Depuis le début de mes recherches sur Biard il y a quelques années, l’une des choses que je préfère faire - hormis passer des heures à éplucher les archives - est de me rendre dans les lieux qui ont vu s’écrire son histoire, comme la rue Juiverie à Lyon où il est né, son atelier de la place Vendôme à Paris, ou encore la maison où il a terminé sa vie à Samois-sur-Seine. Récemment, j’ai ressenti l’envie d’aller plus loin dans cette démarche afin de retourner véritablement dans ses pas pour revivre certaines de ses aventures et me plonger au cœur de ses œuvres.
C’est en faisant des recherches sur un tableau que l’idée m’est venue.

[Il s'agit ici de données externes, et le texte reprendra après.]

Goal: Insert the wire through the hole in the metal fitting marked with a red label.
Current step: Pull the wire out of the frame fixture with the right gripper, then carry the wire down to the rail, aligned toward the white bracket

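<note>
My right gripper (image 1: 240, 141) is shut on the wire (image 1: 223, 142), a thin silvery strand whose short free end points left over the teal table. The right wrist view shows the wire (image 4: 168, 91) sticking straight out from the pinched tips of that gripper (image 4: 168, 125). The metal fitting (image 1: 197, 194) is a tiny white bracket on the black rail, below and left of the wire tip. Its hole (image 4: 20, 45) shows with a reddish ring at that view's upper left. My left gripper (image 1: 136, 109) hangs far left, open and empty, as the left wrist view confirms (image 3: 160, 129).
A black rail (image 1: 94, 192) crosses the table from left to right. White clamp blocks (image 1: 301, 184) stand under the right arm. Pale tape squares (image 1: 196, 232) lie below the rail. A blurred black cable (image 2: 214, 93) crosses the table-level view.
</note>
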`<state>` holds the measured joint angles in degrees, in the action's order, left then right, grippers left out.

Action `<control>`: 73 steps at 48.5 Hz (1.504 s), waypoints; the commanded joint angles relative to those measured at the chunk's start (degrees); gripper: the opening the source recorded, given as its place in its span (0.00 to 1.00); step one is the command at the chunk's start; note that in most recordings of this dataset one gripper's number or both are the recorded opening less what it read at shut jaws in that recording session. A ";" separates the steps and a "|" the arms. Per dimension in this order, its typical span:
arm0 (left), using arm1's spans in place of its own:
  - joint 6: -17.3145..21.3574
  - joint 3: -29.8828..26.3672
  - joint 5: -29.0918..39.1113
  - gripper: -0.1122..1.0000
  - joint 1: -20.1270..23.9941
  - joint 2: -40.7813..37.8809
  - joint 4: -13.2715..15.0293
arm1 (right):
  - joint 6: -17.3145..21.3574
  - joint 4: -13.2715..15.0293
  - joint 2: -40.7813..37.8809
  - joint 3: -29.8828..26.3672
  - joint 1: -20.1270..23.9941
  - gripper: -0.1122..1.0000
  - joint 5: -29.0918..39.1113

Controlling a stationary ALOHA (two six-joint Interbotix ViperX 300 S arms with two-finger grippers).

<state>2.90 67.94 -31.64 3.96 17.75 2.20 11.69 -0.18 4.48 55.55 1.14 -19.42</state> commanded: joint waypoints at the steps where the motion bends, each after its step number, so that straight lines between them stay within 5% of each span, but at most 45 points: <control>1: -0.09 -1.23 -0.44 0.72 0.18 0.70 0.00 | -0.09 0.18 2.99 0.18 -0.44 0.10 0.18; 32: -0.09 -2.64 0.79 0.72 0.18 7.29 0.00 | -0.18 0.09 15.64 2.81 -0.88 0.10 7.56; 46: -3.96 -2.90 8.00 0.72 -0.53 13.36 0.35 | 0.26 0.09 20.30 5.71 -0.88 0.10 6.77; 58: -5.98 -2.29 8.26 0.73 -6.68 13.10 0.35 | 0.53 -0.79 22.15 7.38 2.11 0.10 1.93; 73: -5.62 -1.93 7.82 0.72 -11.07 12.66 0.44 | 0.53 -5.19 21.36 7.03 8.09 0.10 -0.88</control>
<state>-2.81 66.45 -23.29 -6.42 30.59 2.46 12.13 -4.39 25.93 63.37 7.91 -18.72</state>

Un beau jour, sans que je ne m’y attende, Pierre Rosenberg m’a envoyé un email pour me demander des précisions sur une toile qu’il avait dans ses collections (toile qu'il a ensuite donnée au musée du Grand Siècle). C’était la toute première fois que je la voyais et je n’avais aucune idée de ce qu’elle pouvait représenter. Il s’agissait d’un petit format, probablement peint lors d’un voyage et les seuls éléments qui pouvaient m’aider à le situer étaient des tombants montagneux abrupts, une implantation d’arbres bien particulière, un petit pont en pierre, un ancien bâtiment vraisemblablement religieux et, étrangement, aucune vie humaine - ce qui est une exception rare chez Biard. En combinant l’inventaire de ses ventes d’atelier, des gravures d’époque et des vues de Google Maps, j’ai rapidement conclu qu’il s’agissait du pont du Grand Logis, en Chartreuse.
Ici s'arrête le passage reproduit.